Discussion in 'The Hokey Ass Message Board' started by fastcar1953, Feb 11, 2020.

  1. fastcar1953
    Joined: Oct 23, 2009
    Posts: 3,607

    fastcar1953
    Member

    I have a 31 model a truck with new engine going in,need converter stall help. Specs on truck are 2600 lbs with me in it. 355 chevy about 360 hp. 2.02 1.60 valves 9.5 compression 600 edelbrock air gap intake. 1.5 roller rockers. cam is a roller with 284 adv. duration .480 lift transmission is th200r4 lockup. rear gear is 3.42 with 28 inch tall tire. Lake style headers dual exhaust. I cruise the interstate alot. Truck sees about 7000 miles a year. hughes tech line suggested 2800-3000 stall. I was thinking 2400. My concern is the weight. It is light so maybe better with higher stall? I'm getting the transmission rebuilt . They said i should have the trans rebuilt without the lockup . Thoughts? Older pic of truck IMG_2296.JPG
     
  2. Hollywood-East
    Joined: Mar 13, 2008
    Posts: 1,997

    Hollywood-East
    Member

    I think your Rite on in 22-2400 range, Because it's light
     
  3. I thought that for interstate cruising, you'd *want* lockup.
    What's their rationale for recommending no lockup?:confused:
     
    Blues4U likes this.
  4. wheeltramp brian
    Joined: Jun 11, 2010
    Posts: 2,602

    wheeltramp brian
    Member

    Lockup makes the trans run cooler and drops rpm too
     
    Just Gary likes this.

  5. squirrel
    Joined: Sep 23, 2004
    Posts: 56,043

    squirrel
    Member

    How often do you put your foot down all the way?
     
  6. fastcar1953
    Joined: Oct 23, 2009
    Posts: 3,607

    fastcar1953
    Member

    The wife says alot. lol I really am not concerned about performance. mpg not so much. I just want it to idle right and be driveable. She takes it to town shopping. When she drives it stays about 55 mph unless on the interstate, then its 70. When i drive on the interstate i run about 75 to 80mph
     
  7. Its light and you don't have much cam. A stall just slightly over stock will get ya where you want to go. 1500-2000 is what I would be looking at if I needed to buy one or stock would work too the 200R is already loose until it locks up.
     
  8. dana barlow
    Joined: May 30, 2006
    Posts: 5,123

    dana barlow
    Member
    from Miami Fla.
    1. Y-blocks

    Best A to Q,I see is porknbeaner's. others are fine in there ways.
    Way too many guys fail to know that it's more about a good idle RPM ,that your engine can do,then how light your car is.
    If engine can still idle at factory stock RPM well,you can use a stock set up. No matter what you use,lighter cars need more brake at a stops.........
     
  9. Blues4U
    Joined: Oct 1, 2015
    Posts: 7,589

    Blues4U
    Member
    from So Cal

    What's the RPM at highway cruise speed? Keep the stall speed below that to keep heat down. Use an inline trans cooler.
     
    stubbsrodandcustom likes this.
  10. Duration @ .050?
    Using the lock up, you could live with a 26-2800 stall speed, but you don't want it to feel mushy around town.
    Important thing it to stress the light weight when ordering a converter. Talk with a smaller, hi-po builder. Avoid an off the shelf piece IMO.
     
    swade41 likes this.
  11. stubbsrodandcustom
    Joined: Dec 28, 2010
    Posts: 2,292

    stubbsrodandcustom
    ALLIANCE MEMBER
    from Spring tx

    EXACTLY.... RPM at cruise speed on fwy -300/500 rpm +/- = stall speed... My model a sedan, big block power, light like yours is; I started off with 3k stall, built up too much trans heat to feel comfortable, swapped to 2600 Hughes stall and was a tremendous difference... Hughes makes a great product, just set your stall speed under highway flying and you keep the trans happy for sure.
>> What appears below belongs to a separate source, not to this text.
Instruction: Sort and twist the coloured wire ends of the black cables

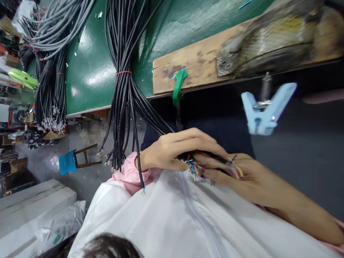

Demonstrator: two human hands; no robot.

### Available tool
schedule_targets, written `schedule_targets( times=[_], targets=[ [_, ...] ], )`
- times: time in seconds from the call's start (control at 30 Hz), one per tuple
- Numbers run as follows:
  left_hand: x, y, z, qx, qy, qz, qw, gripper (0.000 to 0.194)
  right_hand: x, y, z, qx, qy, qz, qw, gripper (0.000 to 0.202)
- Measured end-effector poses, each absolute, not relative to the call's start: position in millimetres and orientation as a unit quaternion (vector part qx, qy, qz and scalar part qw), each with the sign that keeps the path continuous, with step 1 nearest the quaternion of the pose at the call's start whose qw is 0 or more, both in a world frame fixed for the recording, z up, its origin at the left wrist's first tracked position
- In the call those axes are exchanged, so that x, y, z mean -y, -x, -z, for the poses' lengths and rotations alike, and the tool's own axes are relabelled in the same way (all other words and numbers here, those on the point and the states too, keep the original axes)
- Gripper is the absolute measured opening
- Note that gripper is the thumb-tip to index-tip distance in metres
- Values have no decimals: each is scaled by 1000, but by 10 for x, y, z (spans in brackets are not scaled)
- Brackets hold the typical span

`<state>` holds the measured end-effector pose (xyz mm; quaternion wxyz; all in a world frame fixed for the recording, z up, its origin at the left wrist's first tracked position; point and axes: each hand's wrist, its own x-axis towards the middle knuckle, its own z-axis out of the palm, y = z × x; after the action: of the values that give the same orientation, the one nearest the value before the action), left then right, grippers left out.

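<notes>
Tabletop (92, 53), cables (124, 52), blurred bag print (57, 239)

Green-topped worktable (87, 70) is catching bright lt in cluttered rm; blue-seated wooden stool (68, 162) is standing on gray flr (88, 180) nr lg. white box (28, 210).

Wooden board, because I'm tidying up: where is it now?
Upper right in the head view, the wooden board lies along the near edge of the green table, right of the tied black cables.
</notes>
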<state>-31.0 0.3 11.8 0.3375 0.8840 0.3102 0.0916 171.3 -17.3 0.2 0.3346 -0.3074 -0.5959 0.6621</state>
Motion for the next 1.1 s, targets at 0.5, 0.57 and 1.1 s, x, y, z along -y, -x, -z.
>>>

    The key is light vehicle with good power can pull past a tighter converter.
     
  12. fastcar1953
    Joined: Oct 23, 2009
    Posts: 3,607

    fastcar1953
    Member

    Rpm at 75 shows 2300 in overdrive. No lockup. So I would need lockup on interstate. I could try stock I guess. If I don’t like it go with 2400 stall. Worried most about around town. Idling at stop lights. Also heat buildup on highway. Not racing so keep it simple. If I want to play bump up to 3000
     
    Last edited: Feb 11, 2020
  13. Blues4U
    Joined: Oct 1, 2015
    Posts: 7,589

    Blues4U
    Member
    from So Cal

    So if this is a mostly street driven car with no or limited time at the drags, than I would say ~ 1800 - 2200 stall speed is where you want to be. No reason to go 2400.
     
    Just Gary likes this.
  14. fastcar1953
    Joined: Oct 23, 2009
    Posts: 3,607

    fastcar1953
    Member

    So if i use the stock converter it should stall a little higher with the bigger cam? More torque more stall? If it stalled at 1200 before it should stall at 1800 now. I am going with stock and see what happens, it's easy enough to change if i feel the need. A 2400 or above would put into power band quicker but not needed. I hope this thread helps others also. Lite car , more power yet streetable. I know cam and converters need to be matched, i just want to get it right. The old days when i had heavier cars 3000 lbs plus i would have went with 2400.
     
  15. Almostdone
    Joined: Dec 19, 2019
    Posts: 895

    Almostdone
    ALLIANCE MEMBER

    Check my math here.... a 3000 stall converter in a 4000 lb car is one thing, put that converter in your Model A weighing 2600 lbs and it will hook up at a much lower rpm. It might be just what you want.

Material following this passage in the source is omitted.